ACTIVITY – Pictures stay out; print the rest of the listing below exactly as it stands.

PROVIDED MATERIAL –
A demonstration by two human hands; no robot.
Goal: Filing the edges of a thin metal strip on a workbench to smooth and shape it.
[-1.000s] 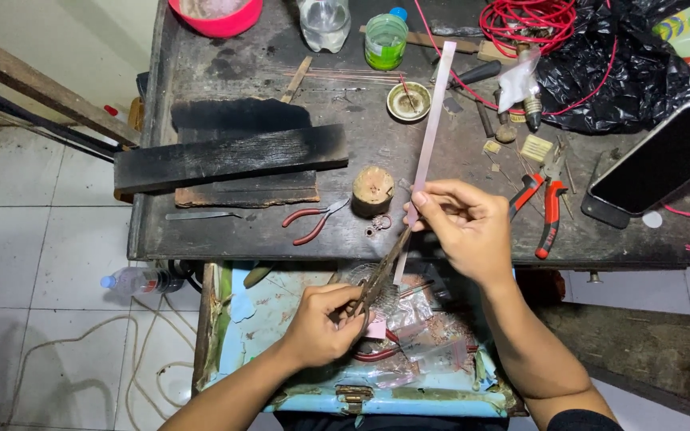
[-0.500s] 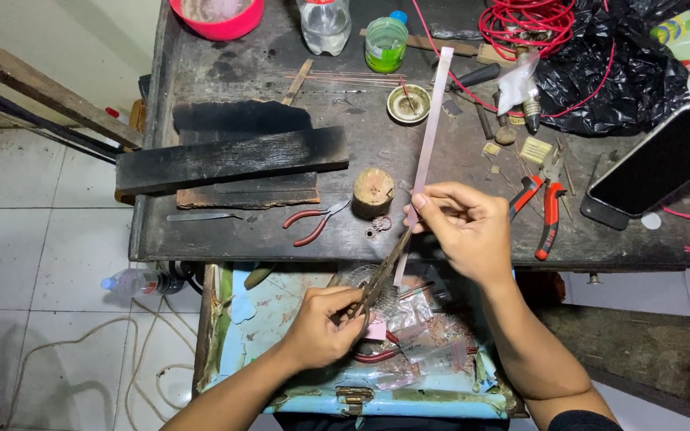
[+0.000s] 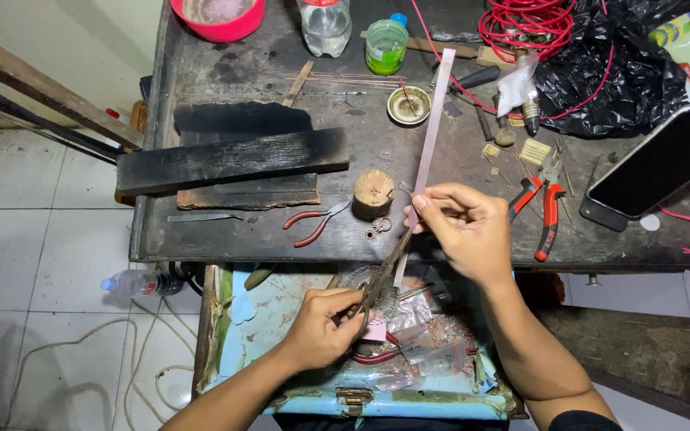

RESULT OF THIS TASK –
A demonstration by two human hands; no robot.
Goal: Filing the edges of a thin metal strip on a workbench to smooth and shape it.
[-1.000s] 
[-0.500s] 
[+0.000s] 

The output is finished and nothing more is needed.